YOUR ASSIGNMENT:
Copy every line of the following data that includes the string "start".
^^^^
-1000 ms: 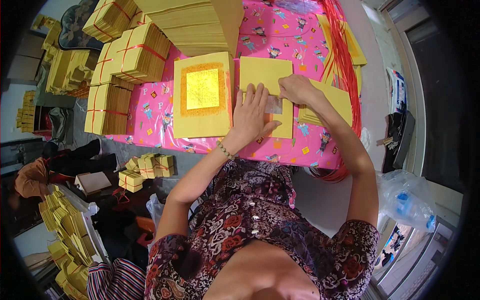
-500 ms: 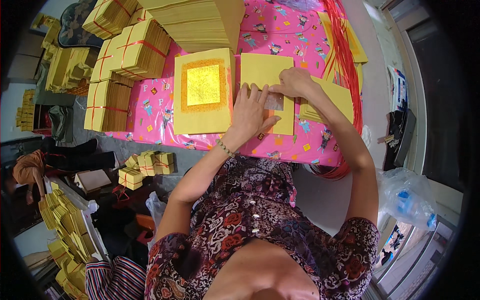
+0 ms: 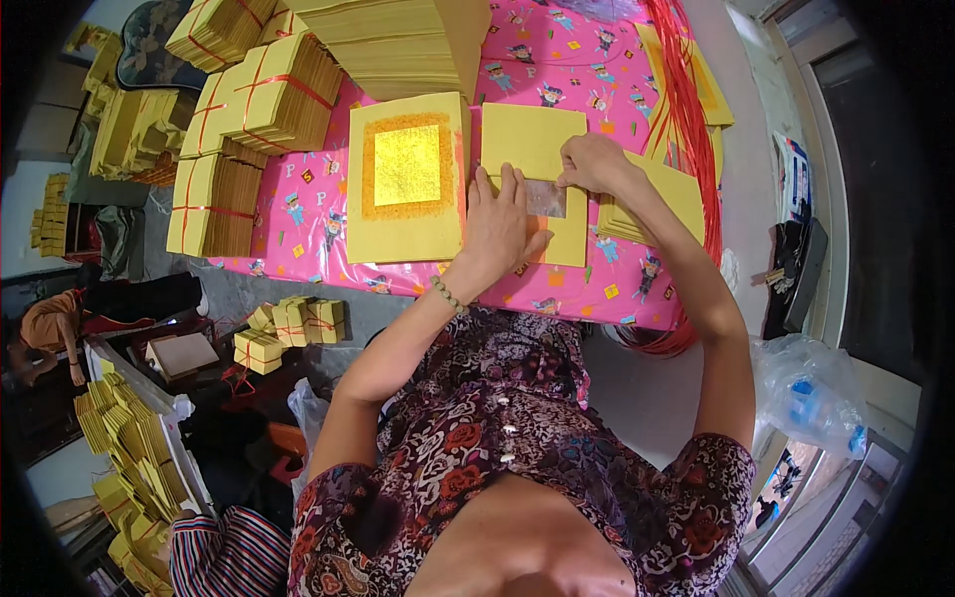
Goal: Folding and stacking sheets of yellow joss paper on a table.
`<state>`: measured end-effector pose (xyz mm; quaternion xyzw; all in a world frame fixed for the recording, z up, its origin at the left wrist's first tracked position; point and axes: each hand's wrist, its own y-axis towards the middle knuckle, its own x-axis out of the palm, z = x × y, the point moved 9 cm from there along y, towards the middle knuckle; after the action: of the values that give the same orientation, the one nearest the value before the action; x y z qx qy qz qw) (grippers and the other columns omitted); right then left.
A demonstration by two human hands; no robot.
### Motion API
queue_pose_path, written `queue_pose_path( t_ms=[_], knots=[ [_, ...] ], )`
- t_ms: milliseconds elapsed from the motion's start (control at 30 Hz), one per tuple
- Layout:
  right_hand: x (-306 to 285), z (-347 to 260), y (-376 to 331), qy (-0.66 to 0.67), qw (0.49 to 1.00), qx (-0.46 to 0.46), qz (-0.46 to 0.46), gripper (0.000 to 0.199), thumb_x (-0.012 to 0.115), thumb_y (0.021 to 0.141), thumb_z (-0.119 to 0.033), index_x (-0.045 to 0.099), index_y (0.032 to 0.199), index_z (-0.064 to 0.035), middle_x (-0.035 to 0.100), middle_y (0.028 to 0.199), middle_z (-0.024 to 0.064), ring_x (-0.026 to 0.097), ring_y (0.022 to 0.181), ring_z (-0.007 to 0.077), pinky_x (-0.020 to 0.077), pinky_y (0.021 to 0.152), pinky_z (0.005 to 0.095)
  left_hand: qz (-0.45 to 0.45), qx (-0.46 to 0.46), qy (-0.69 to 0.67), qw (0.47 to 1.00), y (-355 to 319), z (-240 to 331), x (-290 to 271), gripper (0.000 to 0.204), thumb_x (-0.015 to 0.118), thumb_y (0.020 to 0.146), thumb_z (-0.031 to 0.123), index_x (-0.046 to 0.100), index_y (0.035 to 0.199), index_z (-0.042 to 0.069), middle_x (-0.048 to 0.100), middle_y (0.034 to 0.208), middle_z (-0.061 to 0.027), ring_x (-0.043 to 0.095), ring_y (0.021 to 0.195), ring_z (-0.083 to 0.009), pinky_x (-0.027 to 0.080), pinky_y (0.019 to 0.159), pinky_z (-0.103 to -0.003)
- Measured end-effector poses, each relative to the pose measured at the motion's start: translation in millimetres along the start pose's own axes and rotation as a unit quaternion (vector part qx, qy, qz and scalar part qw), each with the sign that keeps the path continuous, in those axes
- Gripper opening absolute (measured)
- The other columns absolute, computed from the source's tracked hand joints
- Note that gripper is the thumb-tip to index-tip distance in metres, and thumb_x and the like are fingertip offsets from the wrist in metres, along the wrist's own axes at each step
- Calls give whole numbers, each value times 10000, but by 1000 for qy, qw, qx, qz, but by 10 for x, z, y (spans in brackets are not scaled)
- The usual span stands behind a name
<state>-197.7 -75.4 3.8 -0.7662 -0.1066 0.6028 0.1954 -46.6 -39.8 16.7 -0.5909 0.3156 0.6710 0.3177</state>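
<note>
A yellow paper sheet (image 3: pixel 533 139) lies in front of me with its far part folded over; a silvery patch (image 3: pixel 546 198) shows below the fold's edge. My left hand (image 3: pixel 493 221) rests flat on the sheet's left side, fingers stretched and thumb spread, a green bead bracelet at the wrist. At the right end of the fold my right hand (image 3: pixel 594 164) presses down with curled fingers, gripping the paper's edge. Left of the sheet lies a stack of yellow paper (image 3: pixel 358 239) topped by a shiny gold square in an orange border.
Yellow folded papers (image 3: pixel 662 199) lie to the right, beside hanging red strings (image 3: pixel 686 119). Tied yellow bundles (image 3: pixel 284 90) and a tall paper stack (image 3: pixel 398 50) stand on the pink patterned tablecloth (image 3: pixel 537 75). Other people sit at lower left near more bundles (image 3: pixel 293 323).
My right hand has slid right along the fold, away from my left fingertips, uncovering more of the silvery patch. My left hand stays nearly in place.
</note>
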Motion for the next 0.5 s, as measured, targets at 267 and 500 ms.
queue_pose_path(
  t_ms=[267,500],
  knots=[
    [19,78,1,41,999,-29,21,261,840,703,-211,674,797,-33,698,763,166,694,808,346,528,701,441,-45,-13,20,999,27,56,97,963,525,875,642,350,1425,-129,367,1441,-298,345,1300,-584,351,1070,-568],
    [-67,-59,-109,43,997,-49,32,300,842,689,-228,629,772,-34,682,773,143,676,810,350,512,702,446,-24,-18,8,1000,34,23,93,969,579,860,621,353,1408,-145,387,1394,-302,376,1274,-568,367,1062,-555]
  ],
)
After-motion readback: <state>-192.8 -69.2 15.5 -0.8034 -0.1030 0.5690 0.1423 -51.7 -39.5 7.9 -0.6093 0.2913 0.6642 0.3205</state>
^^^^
RESPONSE BELOW:
- t_ms: milliseconds elapsed from the motion's start (control at 30 Hz), one per tuple
- Measured end-effector poses, each relative to the pose measured at the motion's start: translation in millimetres along the start pose's own axes and rotation as a unit quaternion (vector part qx, qy, qz and scalar part qw), each with the sign that keeps the path continuous, in those axes

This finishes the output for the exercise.